**REQUIREMENT:** Repeat every line of the material below exactly.

**EXERCISE MATERIAL:**
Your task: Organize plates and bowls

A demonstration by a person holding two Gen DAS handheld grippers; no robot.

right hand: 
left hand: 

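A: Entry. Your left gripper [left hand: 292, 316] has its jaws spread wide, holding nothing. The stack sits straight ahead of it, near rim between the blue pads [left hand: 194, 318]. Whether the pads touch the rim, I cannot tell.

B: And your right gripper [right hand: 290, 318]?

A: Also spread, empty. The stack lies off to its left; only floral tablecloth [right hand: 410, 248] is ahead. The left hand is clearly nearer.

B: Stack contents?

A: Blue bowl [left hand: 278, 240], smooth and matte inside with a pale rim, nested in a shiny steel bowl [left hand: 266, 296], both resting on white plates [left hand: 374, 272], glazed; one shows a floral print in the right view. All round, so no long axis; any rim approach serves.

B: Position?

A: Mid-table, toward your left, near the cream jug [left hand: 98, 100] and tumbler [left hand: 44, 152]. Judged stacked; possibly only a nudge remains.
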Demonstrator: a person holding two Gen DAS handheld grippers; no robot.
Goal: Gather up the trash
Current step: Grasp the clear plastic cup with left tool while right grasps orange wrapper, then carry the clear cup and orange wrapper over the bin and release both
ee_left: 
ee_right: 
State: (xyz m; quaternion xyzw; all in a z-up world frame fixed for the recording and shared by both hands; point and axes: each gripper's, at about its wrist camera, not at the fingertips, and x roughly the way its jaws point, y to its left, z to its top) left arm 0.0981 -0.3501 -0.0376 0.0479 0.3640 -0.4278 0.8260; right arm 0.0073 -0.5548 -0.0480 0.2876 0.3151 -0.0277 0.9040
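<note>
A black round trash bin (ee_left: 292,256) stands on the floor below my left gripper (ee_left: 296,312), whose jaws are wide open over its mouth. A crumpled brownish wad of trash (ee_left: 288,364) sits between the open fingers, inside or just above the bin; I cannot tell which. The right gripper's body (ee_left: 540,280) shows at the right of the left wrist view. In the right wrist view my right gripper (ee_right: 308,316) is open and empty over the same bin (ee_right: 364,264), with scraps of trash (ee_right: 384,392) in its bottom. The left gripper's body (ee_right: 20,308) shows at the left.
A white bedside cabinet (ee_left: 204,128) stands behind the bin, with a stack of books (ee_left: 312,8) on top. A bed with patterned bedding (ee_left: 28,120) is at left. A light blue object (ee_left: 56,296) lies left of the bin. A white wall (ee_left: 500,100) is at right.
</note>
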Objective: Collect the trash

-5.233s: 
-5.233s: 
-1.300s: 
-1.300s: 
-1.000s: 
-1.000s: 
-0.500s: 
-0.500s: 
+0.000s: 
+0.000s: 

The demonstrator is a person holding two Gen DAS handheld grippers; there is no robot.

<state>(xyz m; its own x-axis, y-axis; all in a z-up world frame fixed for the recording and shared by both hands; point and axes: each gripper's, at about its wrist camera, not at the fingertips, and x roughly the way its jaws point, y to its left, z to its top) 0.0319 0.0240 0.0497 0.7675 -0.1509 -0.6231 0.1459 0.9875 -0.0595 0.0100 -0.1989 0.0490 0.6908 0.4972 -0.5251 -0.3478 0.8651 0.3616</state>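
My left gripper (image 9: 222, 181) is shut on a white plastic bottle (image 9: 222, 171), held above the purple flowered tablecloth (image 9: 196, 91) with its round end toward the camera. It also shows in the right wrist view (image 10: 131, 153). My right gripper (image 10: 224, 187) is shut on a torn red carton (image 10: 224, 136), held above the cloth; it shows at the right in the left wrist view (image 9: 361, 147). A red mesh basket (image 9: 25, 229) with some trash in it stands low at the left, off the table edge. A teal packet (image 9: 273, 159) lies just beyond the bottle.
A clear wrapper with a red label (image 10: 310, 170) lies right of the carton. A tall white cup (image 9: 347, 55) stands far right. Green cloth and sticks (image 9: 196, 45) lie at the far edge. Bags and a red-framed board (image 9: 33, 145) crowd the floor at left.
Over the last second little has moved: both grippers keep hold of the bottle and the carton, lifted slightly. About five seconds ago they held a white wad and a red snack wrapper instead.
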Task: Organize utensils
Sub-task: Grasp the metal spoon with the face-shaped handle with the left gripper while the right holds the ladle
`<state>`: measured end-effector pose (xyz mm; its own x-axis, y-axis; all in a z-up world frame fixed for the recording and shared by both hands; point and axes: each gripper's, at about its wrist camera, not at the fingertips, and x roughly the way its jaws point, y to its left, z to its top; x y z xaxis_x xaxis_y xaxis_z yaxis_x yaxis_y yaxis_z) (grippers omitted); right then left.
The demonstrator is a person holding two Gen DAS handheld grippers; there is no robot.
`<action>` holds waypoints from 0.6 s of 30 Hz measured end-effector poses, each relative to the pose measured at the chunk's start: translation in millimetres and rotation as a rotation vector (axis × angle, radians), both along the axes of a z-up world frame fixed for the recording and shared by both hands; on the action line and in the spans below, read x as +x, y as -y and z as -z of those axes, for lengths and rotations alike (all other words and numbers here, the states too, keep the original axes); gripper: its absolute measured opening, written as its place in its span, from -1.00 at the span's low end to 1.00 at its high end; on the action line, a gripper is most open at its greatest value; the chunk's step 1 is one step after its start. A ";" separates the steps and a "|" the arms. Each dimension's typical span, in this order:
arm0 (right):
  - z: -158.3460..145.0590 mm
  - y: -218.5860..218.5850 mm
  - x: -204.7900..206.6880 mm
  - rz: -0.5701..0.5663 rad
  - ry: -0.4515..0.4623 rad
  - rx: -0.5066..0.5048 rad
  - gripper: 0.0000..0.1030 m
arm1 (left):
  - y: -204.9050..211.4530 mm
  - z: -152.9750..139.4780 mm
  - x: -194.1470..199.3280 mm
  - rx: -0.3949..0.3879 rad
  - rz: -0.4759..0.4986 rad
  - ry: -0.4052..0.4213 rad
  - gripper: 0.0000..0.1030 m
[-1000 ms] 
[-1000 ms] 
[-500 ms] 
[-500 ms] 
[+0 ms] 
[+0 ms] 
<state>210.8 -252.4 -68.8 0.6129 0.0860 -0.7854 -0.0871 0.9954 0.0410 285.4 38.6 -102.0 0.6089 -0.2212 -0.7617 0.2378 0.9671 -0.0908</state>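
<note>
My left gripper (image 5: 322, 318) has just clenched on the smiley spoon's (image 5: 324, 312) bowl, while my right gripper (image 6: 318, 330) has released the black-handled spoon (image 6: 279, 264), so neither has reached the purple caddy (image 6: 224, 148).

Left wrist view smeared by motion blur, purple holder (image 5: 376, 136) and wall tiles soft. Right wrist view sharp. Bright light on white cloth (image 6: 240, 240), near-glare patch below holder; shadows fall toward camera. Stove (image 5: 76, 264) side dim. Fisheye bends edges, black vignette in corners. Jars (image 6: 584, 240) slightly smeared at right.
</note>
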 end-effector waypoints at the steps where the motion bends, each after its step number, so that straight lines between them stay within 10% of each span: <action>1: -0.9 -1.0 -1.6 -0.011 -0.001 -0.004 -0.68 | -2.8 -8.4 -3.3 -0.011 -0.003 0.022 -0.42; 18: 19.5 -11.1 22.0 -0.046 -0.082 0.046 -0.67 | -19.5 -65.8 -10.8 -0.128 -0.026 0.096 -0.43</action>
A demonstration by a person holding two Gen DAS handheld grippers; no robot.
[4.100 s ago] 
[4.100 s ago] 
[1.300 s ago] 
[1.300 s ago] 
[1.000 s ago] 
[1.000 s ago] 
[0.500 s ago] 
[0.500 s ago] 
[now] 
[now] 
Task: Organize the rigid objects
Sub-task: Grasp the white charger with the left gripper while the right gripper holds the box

**EXERCISE ANSWER:**
Your task: Organize plates and bowls

A demonstration by a person holding two Gen DAS handheld grippers; no robot.

right hand: 
left hand: 

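A: Entry. Your left gripper [left hand: 292, 316] has its jaws spread wide, holding nothing. The stack sits straight ahead of it, near rim between the blue pads [left hand: 194, 318]. Whether the pads touch the rim, I cannot tell.

B: And your right gripper [right hand: 290, 318]?

A: Also spread, empty. The stack lies off to its left; only floral tablecloth [right hand: 410, 248] is ahead. The left hand is clearly nearer.

B: Stack contents?

A: Blue bowl [left hand: 278, 240], smooth and matte inside with a pale rim, nested in a shiny steel bowl [left hand: 266, 296], both resting on white plates [left hand: 374, 272], glazed; one shows a floral print in the right view. All round, so no long axis; any rim approach serves.

B: Position?

A: Mid-table, toward your left, near the cream jug [left hand: 98, 100] and tumbler [left hand: 44, 152]. Judged stacked; possibly only a nudge remains.
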Demonstrator: a person holding two Gen DAS handheld grippers; no robot.
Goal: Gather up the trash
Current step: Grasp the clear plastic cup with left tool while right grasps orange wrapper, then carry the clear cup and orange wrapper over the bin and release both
ee_left: 
ee_right: 
State: (xyz m; quaternion xyzw; all in a z-up world frame fixed for the recording and shared by both hands; point and axes: each gripper's, at about its wrist camera, not at the fingertips, and x roughly the way its jaws point, y to its left, z to its top) left arm 0.0981 -0.3501 -0.0376 0.0479 0.3640 -0.4278 0.8260; right arm 0.0073 -0.5548 -0.0480 0.2876 0.3151 -0.0277 0.9040
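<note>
A black round trash bin (ee_left: 292,256) stands on the floor below my left gripper (ee_left: 296,312), whose jaws are wide open over its mouth. A crumpled brownish wad of trash (ee_left: 288,364) sits between the open fingers, inside or just above the bin; I cannot tell which. The right gripper's body (ee_left: 540,280) shows at the right of the left wrist view. In the right wrist view my right gripper (ee_right: 308,316) is open and empty over the same bin (ee_right: 364,264), with scraps of trash (ee_right: 384,392) in its bottom. The left gripper's body (ee_right: 20,308) shows at the left.
A white bedside cabinet (ee_left: 204,128) stands behind the bin, with a stack of books (ee_left: 312,8) on top. A bed with patterned bedding (ee_left: 28,120) is at left. A light blue object (ee_left: 56,296) lies left of the bin. A white wall (ee_left: 500,100) is at right.
</note>
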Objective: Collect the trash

-5.233s: 
-5.233s: 
-1.300s: 
-1.300s: 
-1.000s: 
-1.000s: 
-0.500s: 
-0.500s: 
+0.000s: 
+0.000s: 

The demonstrator is a person holding two Gen DAS handheld grippers; there is no robot.

<state>(xyz m; its own x-axis, y-axis; all in a z-up world frame fixed for the recording and shared by both hands; point and axes: each gripper's, at about its wrist camera, not at the fingertips, and x roughly the way its jaws point, y to its left, z to its top) 0.0319 0.0240 0.0497 0.7675 -0.1509 -0.6231 0.1459 0.9875 -0.0595 0.0100 -0.1989 0.0490 0.6908 0.4972 -0.5251 -0.3478 0.8651 0.3616</state>
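My left gripper (image 9: 222, 181) is shut on a white plastic bottle (image 9: 222, 171), held above the purple flowered tablecloth (image 9: 196, 91) with its round end toward the camera. It also shows in the right wrist view (image 10: 131, 153). My right gripper (image 10: 224, 187) is shut on a torn red carton (image 10: 224, 136), held above the cloth; it shows at the right in the left wrist view (image 9: 361, 147). A red mesh basket (image 9: 25, 229) with some trash in it stands low at the left, off the table edge. A teal packet (image 9: 273, 159) lies just beyond the bottle.
A clear wrapper with a red label (image 10: 310, 170) lies right of the carton. A tall white cup (image 9: 347, 55) stands far right. Green cloth and sticks (image 9: 196, 45) lie at the far edge. Bags and a red-framed board (image 9: 33, 145) crowd the floor at left.
Over the last second little has moved: both grippers keep hold of the bottle and the carton, lifted slightly. About five seconds ago they held a white wad and a red snack wrapper instead.
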Task: Organize utensils
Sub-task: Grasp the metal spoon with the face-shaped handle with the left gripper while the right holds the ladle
`<state>`: measured end-effector pose (xyz mm; its own x-axis, y-axis; all in a z-up world frame fixed for the recording and shared by both hands; point and axes: each gripper's, at about its wrist camera, not at the fingertips, and x roughly the way its jaws point, y to its left, z to its top; x y z xaxis_x xaxis_y xaxis_z yaxis_x yaxis_y yaxis_z) (grippers omitted); right then left.
The demonstrator is a person holding two Gen DAS handheld grippers; there is no robot.
`<action>` holds waypoints from 0.6 s of 30 Hz measured end-effector poses, each relative to the pose measured at the chunk's start: translation in millimetres and rotation as a rotation vector (axis × angle, radians), both along the axes of a z-up world frame fixed for the recording and shared by both hands; on the action line and in the spans below, read x as +x, y as -y and z as -z of those axes, for lengths and rotations alike (all other words and numbers here, the states too, keep the original axes); gripper: its absolute measured opening, written as its place in its span, from -1.00 at the span's low end to 1.00 at its high end; on the action line, a gripper is most open at its greatest value; the chunk's step 1 is one step after its start. A ";" separates the steps and a "|" the arms. Each dimension's typical span, in this order:
arm0 (right):
  - z: -158.3460..145.0590 mm
  - y: -218.5860..218.5850 mm
  - x: -204.7900..206.6880 mm
  - rz: -0.5701..0.5663 rad
  - ry: -0.4515..0.4623 rad
  - rx: -0.5066..0.5048 rad
  - gripper: 0.0000..0.1030 m
arm1 (left):
  - y: -204.9050..211.4530 mm
  - z: -152.9750..139.4780 mm
  - x: -194.1470..199.3280 mm
  - rx: -0.3949..0.3879 rad
  - rz: -0.4759..0.4986 rad
  - ry: -0.4052..0.4213 rad
  - gripper: 0.0000..0.1030 m
[-1000 ms] 
[-1000 ms] 
[-500 ms] 
[-500 ms] 
[+0 ms] 
[+0 ms] 
<state>210.8 -252.4 -68.8 0.6129 0.0860 -0.7854 -0.0871 0.9954 0.0410 285.4 38.6 -102.0 0.6089 -0.2212 -0.7617 0.2378 0.9671 -0.0908</state>
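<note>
My left gripper (image 5: 322, 318) has just clenched on the smiley spoon's (image 5: 324, 312) bowl, while my right gripper (image 6: 318, 330) has released the black-handled spoon (image 6: 279, 264), so neither has reached the purple caddy (image 6: 224, 148).

Left wrist view smeared by motion blur, purple holder (image 5: 376, 136) and wall tiles soft. Right wrist view sharp. Bright light on white cloth (image 6: 240, 240), near-glare patch below holder; shadows fall toward camera. Stove (image 5: 76, 264) side dim. Fisheye bends edges, black vignette in corners. Jars (image 6: 584, 240) slightly smeared at right.
</note>
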 end-effector waypoints at the steps where the motion bends, each after its step number, so that straight lines between them stay within 10% of each span: <action>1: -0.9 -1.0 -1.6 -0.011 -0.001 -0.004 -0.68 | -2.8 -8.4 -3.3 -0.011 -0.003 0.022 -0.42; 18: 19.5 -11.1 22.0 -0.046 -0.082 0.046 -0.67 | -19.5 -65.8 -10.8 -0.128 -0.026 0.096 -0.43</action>
A demonstration by a person holding two Gen DAS handheld grippers; no robot.
[4.100 s ago] 
[4.100 s ago] 
[1.300 s ago] 
[1.300 s ago] 
[1.000 s ago] 
[1.000 s ago] 
[0.500 s ago] 
[0.500 s ago] 
[now] 
[now] 
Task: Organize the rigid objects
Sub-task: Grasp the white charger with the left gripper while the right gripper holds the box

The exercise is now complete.